Custom blacklist VCL

You may want to create a blacklist of IPs to block from accessing your site. You can create an Edge ACL list of the blacklisted IPs with a VCL snippet. The code checks the IP of the incoming IP address. If it matches a member of the ACL, it is blocked with a 403 Forbidden error from accessing your entire website. All other client IPs are allowed access.

You must have the following information to complete this VCL code snippet:

  • List of client IPs to blacklist, or block access
  • Account access and URL to the Magento Admin for the Staging or Production environment

This information is just the code portion for setting up your VCL. Use this information with Custom Fastly VCL snippets.

Create Edge ACL for allowing client IPs

Edge ACLs create IP lists for managing access for your VCL snippet. For this example, create an Edge ACL of IPs to block from accessing your site. Then create a custom VCL snippet to manage access.

If you want to allow access to Staging and Production, create the Edge ACL in both Magento Admins with the same name. You can have different IPs in the two environments. The VCL snippet code will apply to both environments.

  1. Log in to the Magento Admin.
  2. Navigate to Stores > Configuration > Advanced > System > Fastly Configuration.
  3. Expand the Edge ACL section.
  4. Click Add ACL to create a list. For this example, name the list “blocklist”.
  5. Enter IP values in the list. Any client IPs added to this list will be blocked access from the site.
  6. Optionally, select the Negated checkbox if needed.
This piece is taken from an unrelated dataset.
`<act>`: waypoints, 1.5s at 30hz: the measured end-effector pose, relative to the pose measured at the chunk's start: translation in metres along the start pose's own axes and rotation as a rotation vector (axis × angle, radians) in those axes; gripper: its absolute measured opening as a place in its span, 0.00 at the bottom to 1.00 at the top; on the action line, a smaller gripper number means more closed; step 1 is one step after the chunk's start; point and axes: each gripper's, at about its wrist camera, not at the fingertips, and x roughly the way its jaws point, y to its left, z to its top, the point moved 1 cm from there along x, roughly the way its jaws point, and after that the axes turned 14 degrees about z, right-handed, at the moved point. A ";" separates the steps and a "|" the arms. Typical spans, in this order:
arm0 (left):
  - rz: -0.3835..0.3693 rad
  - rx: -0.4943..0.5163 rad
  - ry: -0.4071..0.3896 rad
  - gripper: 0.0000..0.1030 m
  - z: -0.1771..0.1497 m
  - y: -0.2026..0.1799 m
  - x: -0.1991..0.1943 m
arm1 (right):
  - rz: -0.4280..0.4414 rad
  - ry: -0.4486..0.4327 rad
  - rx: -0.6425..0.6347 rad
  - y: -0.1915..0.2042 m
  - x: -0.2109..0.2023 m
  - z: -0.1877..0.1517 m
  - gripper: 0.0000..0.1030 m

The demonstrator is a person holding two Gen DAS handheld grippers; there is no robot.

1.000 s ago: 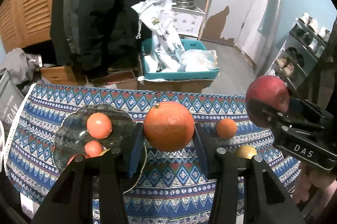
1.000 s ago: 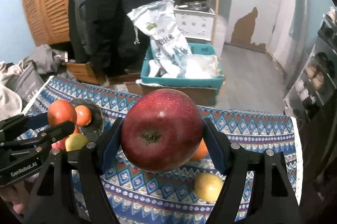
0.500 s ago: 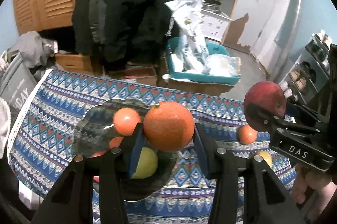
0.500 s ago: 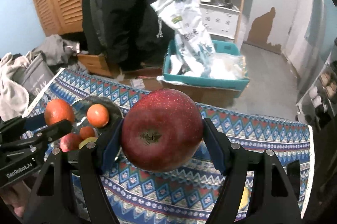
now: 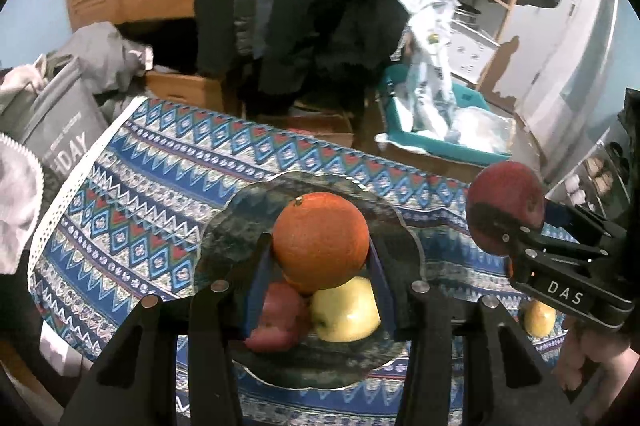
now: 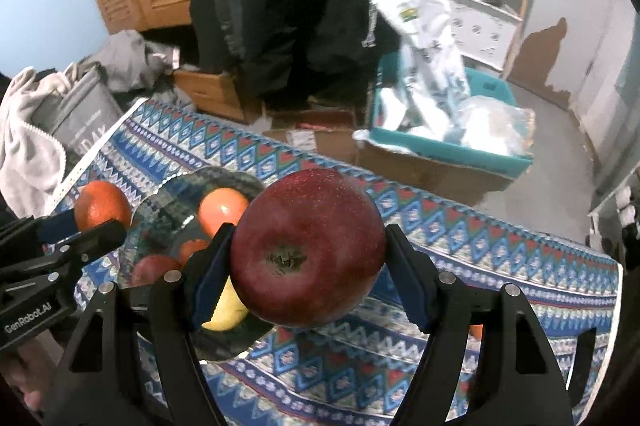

You will use the Edge ACL by name in your VCL snippet code.

Create blocklist.vcl

To block blacklisted IPs from access to Staging and Production environments, you can use the same VCL snippet file without edits.

Create an blocklist.vcl file with the following JSON content:

{
  "name": "blocklist",
  "priority": "5",
  "type": "recv",
  "content": "if ( client.ip ~ blocklist) { error 403 "Forbidden"; }",
}

Review the following values for the code to determine if you need to make changes:

  • name: Name for the VCL snippet. For this example, we used the name blocklist.
  • priority: Determines the order VCL snippets call. You want to set the priority to 5 to immediately run and check for blacklisted, blocked IPs. This priority runs the snippet immediately and before any of the uploaded and default Magento VCL snippets (magentomodule) that have a priority of 50.
  • type: For this VCL, we use recv, which places it in the vcl_recv subroutine by below the boilerplate VCL and above any objects.
  • content: The snippet of VCL code to run, which verifies the client IP. If the IP is in the Edge ACL, it is blocked from access with a 403 Forbidden error for the entire website. All other client IPs are allowed access.

The default VCL snippets you uploaded included a prepended name of magentomodule_ with a priority of 50. For your custom VCL snippets, do not use the magentomodule_ name. Also consider the priority of your custom snippets if they should override the default snippets.

Finish adding the VCL

When saved, continue creating other VCLs. You can then run the bash script, then validate and activate your VCLs to complete the process. For complete steps, see Custom Fastly VCL snippets.